RustyCSV Compliance & Validation

RustyCSV takes correctness seriously. With 464 tests across multiple test suites, including industry-standard validation suites used by CSV parsers across multiple languages, RustyCSV is one of the most thoroughly tested CSV libraries available for Elixir.

This document describes RFC 4180 compliance and the validation methodology.

RFC 4180 Compliance

RustyCSV.RFC4180 is fully compliant with RFC 4180 (Common Format and MIME Type for Comma-Separated Values).

RFC 4180 Requirements

Section	Requirement	Status
2.1	Records separated by line breaks (CRLF)	✅ Accepts CRLF and LF; outputs CRLF
2.2	Last record may or may not have trailing line break	✅
2.3	Optional header line	✅ Via `skip_headers` and `headers:` options
2.4	Each record should have same number of fields	✅ Parses variable-width rows
2.5	Spaces are part of the field	✅ Preserved exactly
2.6	Fields may be enclosed in double quotes	✅
2.6	Fields containing CRLF must be quoted	✅
2.6	Fields containing double quotes must be quoted	✅
2.6	Fields containing commas must be quoted	✅
2.7	Double quotes escaped by doubling (`""`)	✅

Line Ending Behavior

Parsing:

Accepts both CRLF (\r\n) and LF (\n) as record separators
Preserves embedded CRLF/LF inside quoted fields exactly as-is

Dumping:

Uses CRLF (\r\n) as the record separator (RFC 4180 compliant)
Matches NimbleCSV.RFC4180 output exactly

Differences from Strict RFC 4180

RustyCSV makes one practical concession shared by most CSV implementations:

Accepts LF line endings - RFC 4180 specifies CRLF, but LF-only files are common on Unix systems. RustyCSV parses both.

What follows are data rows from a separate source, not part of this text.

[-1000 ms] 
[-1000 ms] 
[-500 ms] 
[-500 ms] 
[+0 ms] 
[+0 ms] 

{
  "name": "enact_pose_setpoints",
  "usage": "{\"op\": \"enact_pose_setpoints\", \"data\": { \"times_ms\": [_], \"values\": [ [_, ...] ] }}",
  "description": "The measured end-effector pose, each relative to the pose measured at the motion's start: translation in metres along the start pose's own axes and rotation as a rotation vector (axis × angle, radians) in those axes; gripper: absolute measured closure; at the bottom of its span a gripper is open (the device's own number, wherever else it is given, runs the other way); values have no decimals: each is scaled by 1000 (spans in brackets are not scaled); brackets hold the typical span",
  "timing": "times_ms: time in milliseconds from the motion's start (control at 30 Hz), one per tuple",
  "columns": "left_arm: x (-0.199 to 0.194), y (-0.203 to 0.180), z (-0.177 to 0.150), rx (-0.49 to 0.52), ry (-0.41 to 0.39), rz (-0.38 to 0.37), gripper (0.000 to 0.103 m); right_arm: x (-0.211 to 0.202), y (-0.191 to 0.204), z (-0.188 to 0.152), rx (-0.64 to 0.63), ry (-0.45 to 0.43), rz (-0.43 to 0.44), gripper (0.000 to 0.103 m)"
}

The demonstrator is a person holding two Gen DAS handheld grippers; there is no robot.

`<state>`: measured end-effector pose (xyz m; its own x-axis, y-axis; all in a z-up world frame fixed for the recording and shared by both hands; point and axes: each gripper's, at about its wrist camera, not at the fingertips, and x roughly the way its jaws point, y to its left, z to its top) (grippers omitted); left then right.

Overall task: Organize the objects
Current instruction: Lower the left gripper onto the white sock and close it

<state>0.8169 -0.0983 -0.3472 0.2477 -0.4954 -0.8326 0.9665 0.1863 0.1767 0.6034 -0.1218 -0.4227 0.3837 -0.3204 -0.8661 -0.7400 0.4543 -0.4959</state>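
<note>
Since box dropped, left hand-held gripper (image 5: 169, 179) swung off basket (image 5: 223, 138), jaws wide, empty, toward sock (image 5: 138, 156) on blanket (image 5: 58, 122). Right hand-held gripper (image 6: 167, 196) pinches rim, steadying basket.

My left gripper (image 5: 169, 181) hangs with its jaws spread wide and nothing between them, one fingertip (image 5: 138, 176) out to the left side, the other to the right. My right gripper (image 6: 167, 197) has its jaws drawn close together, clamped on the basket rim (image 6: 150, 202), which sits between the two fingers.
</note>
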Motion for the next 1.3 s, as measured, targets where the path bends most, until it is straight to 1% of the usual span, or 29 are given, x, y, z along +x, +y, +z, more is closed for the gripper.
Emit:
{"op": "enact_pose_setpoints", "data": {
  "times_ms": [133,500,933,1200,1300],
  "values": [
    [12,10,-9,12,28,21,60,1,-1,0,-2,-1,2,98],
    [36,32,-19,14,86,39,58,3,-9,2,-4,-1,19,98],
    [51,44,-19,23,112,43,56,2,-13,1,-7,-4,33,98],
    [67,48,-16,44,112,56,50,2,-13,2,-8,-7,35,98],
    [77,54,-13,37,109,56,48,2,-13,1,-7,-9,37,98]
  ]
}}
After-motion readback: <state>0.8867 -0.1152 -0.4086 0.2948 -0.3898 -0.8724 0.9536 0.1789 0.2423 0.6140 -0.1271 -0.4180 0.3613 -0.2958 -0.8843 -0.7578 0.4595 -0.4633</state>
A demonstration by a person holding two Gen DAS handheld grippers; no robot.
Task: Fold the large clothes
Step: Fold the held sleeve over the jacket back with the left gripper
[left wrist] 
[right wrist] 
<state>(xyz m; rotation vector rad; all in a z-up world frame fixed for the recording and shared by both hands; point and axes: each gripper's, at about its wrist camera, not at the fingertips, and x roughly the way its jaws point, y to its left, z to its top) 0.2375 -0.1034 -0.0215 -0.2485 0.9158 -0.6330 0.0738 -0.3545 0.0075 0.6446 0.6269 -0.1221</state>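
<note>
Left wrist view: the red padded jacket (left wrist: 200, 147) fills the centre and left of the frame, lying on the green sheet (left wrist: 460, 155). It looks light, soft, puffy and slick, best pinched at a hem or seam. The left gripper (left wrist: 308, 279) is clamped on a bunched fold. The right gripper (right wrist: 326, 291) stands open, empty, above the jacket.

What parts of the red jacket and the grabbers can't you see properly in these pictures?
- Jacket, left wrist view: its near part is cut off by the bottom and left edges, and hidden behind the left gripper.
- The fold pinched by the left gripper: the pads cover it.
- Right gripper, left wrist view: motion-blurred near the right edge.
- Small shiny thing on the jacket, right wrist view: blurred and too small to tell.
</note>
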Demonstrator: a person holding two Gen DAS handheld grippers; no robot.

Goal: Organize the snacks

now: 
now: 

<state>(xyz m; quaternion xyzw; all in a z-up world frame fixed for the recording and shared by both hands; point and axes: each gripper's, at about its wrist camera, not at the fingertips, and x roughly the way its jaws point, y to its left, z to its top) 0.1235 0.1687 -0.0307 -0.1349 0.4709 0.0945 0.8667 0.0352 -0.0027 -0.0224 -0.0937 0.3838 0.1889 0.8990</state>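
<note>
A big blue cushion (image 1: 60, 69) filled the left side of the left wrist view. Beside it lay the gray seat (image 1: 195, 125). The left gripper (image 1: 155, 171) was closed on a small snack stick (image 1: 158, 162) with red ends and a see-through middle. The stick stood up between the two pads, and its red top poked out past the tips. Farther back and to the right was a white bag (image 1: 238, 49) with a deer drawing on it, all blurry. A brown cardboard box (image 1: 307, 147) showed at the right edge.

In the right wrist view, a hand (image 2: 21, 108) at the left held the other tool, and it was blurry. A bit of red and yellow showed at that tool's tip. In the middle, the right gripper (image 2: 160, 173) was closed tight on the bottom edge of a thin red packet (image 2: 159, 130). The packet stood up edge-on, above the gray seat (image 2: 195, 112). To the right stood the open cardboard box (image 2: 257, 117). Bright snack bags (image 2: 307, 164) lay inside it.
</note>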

Bare Carriage Return (`\r`)

A bare \r not followed by \n is treated as field data, not a line ending. This matches:

The RFC 4180 ABNF grammar (bare \r is not in TEXTDATA, only valid inside quoted fields)
NimbleCSV (only \r\n and \n are line endings)
Go encoding/csv, Ruby CSV, PostgreSQL COPY

Python's csv module differs — it treats bare \r as a line ending via universal newline handling.

Industry Test Suites

RustyCSV validates correctness against two industry-standard CSV test suites.

csv-spectrum (Acid Test)

Source: https://github.com/max-mapper/csv-spectrum

The csv-spectrum suite is a widely-used "acid test" for CSV parsers, providing CSV files with JSON expected outputs for verification.

Note: The csv-spectrum repository's raw files have LF line endings due to git normalization. Our test fixtures match the actual content served by GitHub, and we verify that both RustyCSV and NimbleCSV produce identical output for these files.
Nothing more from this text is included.